DEFINITIONS AND CONSTRUCTION

     2.1   Definitions. Whenever used in the Plan, the following terms shall
have the meanings set forth below.

  A.   “Account” means an account established for each Participant under the
Plan to hold Company Shares acquired for the Participant’s account with Payroll
Withholding Contributions, Other Permitted Contributions, Service Award
Contributions, Matching Contributions, Account Retention Contributions and
Reinvested Cash Dividends.     B.   “Beneficiary” means the Participant’s spouse
or the individual(s) designated by the Participant as recipient(s) of the
balance of the Participant’s Account at the time of the Participant’s death.    
C.   “Bi-Weekly Base Pay” means the gross amount of cash compensation a
Participant receives during each bi-weekly pay period, including base pay,
incentive compensation paid through the Management Incentive Plan or through a
specific business unit incentive plan, referral awards, ROAR payments, overtime,
shift differential and commissions, and effective as of January 22, 1999,
Bi-Weekly Base Pay shall include lump sum merit bonuses. Bi-Weekly Base Pay
shall not include any amount which is deferred under the Deferred Compensation
Plan.     D.   “Board” means the Board of Directors of Comerica Incorporated.  

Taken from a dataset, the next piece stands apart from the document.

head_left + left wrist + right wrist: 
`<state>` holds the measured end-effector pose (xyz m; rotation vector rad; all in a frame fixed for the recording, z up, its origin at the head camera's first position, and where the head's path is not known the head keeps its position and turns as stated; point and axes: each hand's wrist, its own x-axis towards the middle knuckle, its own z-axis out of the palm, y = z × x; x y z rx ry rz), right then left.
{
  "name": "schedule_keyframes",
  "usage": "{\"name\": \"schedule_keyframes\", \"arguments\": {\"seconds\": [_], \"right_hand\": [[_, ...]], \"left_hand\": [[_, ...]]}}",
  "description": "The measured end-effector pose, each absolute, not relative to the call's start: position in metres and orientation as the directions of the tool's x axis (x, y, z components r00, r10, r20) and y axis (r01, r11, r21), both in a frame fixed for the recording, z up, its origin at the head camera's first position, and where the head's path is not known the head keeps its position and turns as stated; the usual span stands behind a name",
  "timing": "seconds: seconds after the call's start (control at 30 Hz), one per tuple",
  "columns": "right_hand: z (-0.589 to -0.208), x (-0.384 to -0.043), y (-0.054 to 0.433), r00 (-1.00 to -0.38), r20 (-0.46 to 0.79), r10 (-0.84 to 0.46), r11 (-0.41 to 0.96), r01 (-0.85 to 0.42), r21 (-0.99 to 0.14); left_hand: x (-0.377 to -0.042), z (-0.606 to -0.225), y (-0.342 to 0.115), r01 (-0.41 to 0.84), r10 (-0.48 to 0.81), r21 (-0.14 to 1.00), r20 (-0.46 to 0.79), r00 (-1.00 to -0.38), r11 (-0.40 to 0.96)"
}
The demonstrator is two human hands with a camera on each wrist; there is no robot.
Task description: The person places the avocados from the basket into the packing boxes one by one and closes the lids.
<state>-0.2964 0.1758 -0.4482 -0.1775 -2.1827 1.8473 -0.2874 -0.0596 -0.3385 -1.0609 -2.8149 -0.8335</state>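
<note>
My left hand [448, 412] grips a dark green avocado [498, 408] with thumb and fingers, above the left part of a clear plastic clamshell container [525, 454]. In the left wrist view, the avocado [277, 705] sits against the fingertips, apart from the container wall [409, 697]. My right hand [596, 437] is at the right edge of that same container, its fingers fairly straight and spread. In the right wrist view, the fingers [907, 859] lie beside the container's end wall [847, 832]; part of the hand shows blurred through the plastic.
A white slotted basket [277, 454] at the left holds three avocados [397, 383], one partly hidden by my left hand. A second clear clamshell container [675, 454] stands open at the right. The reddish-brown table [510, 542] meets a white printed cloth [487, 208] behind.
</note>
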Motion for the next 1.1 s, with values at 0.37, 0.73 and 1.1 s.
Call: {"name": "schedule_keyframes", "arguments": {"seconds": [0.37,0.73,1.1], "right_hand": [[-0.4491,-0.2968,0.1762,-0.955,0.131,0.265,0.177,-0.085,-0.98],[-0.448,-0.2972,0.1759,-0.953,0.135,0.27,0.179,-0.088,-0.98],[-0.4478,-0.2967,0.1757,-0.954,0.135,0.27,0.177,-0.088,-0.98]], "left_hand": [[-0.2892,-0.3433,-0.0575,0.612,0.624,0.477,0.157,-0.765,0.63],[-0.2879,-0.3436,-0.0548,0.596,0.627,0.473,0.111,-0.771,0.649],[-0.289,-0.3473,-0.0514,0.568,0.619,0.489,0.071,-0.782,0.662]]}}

  E.   “Code” means the Internal Revenue Code of 1986, as amended. All
references to sections of the Code shall be deemed to refer to any successor
provisions to such sections.     F.   “Committee” means the committee appointed
by the Board to administer the Plan as provided herein. Unless otherwise
determined by the Board, the Compensation Committee of the Board shall be the
Committee.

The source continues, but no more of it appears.